**TASK REQUIREMENTS**
List, from the lines below, each one with "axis" in it.

*** Opening of INFORMATION PROVIDED ***

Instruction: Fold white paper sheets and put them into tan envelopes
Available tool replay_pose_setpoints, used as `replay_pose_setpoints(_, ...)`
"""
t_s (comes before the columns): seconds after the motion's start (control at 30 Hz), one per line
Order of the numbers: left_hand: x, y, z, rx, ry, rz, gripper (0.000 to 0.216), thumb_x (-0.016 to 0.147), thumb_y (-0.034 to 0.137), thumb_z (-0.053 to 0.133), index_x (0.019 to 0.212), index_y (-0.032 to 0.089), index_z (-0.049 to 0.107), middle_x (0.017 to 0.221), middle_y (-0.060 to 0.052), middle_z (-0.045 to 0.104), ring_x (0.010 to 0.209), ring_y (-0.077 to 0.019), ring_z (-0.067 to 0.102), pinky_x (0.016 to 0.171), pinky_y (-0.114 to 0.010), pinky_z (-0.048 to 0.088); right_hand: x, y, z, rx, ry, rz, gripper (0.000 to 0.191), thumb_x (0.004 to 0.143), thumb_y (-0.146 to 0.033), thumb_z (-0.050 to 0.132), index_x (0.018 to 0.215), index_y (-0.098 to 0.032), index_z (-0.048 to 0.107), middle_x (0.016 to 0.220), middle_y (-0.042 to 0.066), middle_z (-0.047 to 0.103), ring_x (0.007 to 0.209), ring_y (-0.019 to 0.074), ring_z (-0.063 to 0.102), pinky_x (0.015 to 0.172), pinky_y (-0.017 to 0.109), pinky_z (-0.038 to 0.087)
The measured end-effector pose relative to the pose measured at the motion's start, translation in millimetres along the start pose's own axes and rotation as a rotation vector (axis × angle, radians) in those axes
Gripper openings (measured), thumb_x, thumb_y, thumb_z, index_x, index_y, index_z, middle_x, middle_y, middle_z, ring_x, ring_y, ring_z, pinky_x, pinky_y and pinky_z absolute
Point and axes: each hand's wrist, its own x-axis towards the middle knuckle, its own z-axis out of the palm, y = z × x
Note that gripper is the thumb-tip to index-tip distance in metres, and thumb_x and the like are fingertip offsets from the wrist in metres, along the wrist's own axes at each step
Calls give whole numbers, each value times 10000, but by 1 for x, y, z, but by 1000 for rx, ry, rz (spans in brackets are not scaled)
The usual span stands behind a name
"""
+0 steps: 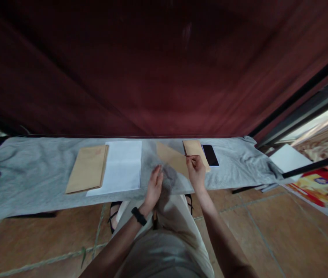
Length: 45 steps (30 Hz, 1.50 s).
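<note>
My right hand (196, 170) pinches the edge of a brown envelope (172, 157), which is held at a slant over the grey cloth. My left hand (154, 185), with a black band on the wrist, is open just left of that envelope, fingers stretched out and holding nothing. Another brown envelope (193, 146) lies behind my right hand and is partly hidden by it. Left of my left hand are white paper sheets (124, 166). A stack of brown envelopes (87, 168) overlaps their left side.
A phone with a dark screen (210, 155) lies at the right. Grey cloth (45, 162) covers the narrow surface, and a dark red curtain (158, 85) hangs behind it. At the far right are a dark metal frame (305, 108) and a red and yellow printed package (323, 189).
</note>
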Motion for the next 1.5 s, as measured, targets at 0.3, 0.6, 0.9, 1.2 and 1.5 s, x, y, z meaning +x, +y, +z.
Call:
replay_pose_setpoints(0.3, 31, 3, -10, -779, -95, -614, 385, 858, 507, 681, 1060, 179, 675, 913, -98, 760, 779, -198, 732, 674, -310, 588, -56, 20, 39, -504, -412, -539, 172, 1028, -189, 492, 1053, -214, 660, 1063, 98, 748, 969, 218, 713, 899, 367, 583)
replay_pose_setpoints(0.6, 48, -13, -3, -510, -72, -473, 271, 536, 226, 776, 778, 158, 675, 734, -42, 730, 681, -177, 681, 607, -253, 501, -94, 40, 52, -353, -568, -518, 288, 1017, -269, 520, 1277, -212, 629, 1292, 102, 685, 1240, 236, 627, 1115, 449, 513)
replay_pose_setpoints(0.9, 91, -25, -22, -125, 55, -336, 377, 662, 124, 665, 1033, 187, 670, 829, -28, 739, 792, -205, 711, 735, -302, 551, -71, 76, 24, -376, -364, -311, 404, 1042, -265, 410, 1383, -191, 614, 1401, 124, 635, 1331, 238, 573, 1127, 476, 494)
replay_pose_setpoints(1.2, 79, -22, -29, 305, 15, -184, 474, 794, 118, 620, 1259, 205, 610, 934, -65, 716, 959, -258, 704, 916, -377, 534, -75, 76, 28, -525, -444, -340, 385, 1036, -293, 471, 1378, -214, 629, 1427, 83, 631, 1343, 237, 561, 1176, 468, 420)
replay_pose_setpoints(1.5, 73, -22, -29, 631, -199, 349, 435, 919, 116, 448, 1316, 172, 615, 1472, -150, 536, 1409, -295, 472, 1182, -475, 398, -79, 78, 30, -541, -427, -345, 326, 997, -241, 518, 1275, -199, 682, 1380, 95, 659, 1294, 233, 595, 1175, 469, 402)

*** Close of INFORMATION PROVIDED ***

**ANSWER SPACE**
The measured end-effector pose relative to the pose measured at the motion's start, translation in millimetres along the start pose's own axes and rotation as a rotation vector (axis × angle, radians) in those axes
Point and axes: each hand's wrist, its own x-axis towards the middle knuckle, its own z-axis out of the palm, y = z × x

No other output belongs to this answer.